AARP Hearing Center
Director: Steven Spielberg
Rated: PG-13, Runtime: 146 mins.
Stars: Jeremy Irvine and Emily Watson
This must be said first: Do not take your horsie-loving 8-year-old to see War Horse at a kiddie matinee. Beautiful, sweeping and drenched in honest sentiment, Steven Spielberg’s epic story of a farm horse pressed into service during World War I is at the same time brutal, bloody and tragic in ways that could well send said 8-year-old cowering under the theater seats, sticky floor and all.
I don’t envy the poor marketing people at DreamWorks, who were charged with telling the public just what kind of movie War Horse is. Even as a viewer, I found myself at first wishing Spielberg had gone all-in with a lovely, pastoral story of a boy and his horse, or with a fiercely realized blood-and-dust war film. Had he made that choice, however, War Horse would not be nearly as powerful a work as it is, and so we just have to accept the fact that we must take or leave War Horse as a profoundly affecting amalgam of Black Beauty, Lassie Come Home, How Green Was My Valley, Saving Private Ryan and Paths of Glory.

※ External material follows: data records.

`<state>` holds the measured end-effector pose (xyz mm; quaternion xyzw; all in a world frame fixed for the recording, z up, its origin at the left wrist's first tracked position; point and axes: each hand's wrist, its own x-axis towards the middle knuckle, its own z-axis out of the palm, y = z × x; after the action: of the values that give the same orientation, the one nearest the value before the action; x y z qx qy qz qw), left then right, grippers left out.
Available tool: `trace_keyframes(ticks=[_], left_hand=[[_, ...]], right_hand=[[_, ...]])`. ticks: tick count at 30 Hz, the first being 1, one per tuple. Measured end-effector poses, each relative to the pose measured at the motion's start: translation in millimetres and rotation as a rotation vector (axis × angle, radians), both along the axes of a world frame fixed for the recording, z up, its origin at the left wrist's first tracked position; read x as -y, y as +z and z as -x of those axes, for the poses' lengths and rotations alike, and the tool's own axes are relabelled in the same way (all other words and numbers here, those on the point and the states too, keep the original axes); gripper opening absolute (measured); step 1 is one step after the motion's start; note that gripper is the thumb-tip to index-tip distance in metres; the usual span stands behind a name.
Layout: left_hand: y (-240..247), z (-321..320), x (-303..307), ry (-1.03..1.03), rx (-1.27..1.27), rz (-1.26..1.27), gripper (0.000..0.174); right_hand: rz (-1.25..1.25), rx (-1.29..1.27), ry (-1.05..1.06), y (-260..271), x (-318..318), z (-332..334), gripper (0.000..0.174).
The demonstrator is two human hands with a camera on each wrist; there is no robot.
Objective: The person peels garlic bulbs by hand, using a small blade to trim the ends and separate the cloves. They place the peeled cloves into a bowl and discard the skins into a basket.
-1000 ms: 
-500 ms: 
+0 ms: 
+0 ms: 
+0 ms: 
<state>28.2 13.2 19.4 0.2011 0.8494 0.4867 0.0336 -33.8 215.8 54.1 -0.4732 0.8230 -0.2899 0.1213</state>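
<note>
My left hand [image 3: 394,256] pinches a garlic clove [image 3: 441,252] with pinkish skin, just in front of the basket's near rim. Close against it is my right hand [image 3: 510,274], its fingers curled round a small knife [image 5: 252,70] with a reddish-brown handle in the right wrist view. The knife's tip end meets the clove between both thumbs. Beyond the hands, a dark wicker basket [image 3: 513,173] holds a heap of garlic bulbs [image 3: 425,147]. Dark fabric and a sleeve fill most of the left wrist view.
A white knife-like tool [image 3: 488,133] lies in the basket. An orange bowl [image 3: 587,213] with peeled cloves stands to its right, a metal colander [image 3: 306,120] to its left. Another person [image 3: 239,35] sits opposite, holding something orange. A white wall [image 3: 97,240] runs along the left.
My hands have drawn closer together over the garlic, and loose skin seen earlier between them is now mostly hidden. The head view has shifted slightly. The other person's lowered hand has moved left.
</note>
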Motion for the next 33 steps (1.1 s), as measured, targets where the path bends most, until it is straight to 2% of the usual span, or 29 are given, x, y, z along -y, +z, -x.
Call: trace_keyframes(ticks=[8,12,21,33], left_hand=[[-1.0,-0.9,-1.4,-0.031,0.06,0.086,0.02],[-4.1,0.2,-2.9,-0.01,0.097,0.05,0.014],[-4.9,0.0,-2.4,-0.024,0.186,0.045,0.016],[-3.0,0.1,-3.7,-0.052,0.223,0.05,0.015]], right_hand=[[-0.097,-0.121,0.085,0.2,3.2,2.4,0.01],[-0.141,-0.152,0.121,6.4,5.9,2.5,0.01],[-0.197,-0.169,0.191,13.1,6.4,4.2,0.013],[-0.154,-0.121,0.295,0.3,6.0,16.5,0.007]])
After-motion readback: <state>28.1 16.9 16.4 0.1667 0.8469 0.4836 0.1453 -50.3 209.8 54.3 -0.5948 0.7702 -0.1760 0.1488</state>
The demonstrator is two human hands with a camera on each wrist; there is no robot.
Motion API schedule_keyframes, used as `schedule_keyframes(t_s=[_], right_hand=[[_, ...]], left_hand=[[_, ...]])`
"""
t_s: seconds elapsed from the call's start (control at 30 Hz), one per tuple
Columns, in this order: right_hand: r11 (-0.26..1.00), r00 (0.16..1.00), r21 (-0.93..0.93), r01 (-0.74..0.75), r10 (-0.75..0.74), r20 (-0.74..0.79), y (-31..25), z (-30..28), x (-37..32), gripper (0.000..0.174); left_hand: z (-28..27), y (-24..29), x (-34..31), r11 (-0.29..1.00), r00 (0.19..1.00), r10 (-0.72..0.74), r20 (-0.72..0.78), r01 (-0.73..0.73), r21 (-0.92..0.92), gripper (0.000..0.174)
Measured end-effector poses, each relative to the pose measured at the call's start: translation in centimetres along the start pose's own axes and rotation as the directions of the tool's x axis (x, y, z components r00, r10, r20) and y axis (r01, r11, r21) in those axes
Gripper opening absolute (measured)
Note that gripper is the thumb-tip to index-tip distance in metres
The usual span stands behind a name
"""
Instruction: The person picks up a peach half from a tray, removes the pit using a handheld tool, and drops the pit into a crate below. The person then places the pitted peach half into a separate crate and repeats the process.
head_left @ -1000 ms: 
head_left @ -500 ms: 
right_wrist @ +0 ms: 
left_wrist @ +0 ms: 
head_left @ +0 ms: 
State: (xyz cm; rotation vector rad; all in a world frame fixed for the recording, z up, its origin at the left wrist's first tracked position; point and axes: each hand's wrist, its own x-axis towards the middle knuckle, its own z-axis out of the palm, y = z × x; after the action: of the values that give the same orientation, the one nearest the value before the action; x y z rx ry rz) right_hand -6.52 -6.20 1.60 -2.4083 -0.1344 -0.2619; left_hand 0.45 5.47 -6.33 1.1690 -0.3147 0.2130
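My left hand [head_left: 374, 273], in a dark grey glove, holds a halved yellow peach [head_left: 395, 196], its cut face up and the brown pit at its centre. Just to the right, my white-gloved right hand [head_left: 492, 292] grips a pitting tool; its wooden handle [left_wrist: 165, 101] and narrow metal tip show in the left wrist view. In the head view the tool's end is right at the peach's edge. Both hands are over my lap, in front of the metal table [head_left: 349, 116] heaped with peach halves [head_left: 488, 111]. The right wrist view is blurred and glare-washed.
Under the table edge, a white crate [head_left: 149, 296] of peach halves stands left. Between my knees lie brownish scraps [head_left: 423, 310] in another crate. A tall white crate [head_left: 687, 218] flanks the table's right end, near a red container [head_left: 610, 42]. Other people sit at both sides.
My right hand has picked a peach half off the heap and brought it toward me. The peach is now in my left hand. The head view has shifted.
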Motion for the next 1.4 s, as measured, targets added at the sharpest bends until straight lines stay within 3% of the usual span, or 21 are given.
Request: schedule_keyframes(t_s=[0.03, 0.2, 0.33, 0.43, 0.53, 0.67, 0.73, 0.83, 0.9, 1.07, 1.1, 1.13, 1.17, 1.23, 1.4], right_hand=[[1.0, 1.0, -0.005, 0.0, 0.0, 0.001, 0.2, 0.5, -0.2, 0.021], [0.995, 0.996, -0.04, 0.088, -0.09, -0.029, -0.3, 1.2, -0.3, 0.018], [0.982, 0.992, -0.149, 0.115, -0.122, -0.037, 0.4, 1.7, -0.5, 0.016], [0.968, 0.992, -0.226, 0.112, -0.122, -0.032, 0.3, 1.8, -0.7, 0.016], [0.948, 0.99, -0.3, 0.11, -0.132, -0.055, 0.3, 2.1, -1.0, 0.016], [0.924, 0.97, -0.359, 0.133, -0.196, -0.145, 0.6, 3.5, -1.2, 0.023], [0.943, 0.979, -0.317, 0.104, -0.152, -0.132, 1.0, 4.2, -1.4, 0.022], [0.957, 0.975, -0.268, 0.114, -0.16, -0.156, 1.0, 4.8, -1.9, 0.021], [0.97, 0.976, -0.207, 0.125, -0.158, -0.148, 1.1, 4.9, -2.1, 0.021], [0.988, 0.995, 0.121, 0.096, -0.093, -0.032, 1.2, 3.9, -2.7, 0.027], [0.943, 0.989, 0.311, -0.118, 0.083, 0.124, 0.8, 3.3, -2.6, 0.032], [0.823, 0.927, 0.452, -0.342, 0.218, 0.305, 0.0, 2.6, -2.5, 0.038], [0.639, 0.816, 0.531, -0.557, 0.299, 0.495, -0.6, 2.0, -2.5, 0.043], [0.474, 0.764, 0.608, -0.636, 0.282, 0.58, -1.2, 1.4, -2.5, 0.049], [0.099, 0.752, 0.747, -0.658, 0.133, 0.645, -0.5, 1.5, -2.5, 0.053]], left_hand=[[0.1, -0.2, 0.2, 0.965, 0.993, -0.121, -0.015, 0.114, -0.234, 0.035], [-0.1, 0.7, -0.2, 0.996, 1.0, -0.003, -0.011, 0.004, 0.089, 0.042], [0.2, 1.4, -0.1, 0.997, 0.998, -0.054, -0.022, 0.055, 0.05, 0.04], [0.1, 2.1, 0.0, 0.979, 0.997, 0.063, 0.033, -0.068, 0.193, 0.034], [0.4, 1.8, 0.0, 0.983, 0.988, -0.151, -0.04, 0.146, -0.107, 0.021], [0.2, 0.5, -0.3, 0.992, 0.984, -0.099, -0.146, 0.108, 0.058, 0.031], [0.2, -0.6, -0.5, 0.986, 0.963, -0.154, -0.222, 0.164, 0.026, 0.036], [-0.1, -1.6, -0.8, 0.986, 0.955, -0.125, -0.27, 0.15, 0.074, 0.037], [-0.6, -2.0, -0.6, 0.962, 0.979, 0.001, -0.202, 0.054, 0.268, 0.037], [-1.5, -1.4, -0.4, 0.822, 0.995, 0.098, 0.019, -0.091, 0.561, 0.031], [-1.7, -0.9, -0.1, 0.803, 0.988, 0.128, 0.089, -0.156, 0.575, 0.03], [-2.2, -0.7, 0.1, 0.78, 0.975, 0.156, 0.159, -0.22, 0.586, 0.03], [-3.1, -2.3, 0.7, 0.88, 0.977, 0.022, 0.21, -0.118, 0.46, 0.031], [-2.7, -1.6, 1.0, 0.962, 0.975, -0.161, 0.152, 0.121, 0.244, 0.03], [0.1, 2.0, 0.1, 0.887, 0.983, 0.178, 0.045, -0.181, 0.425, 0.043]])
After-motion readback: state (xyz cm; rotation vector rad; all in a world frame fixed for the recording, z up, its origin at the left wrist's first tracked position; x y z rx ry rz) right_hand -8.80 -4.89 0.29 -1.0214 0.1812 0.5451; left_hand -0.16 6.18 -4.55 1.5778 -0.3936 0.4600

Take it or leave it, but I strongly suggest you give it a chance.
We meet the titular horse on the day he is born, on a hillside in the north of England. From the day he witnesses its first wobbling steps, young Albert (Jeremy Irvine) stakes an emotional claim on the colt — and the happiest day of his life comes when his father (Peter Mullan) buys the horse to work on the family farm. Trouble is, this horse is a thoroughbred, not a workhorse, and is utterly unsuited to farm chores (although, in good movie horse tradition, the critter proves his grit by giving it the old college try).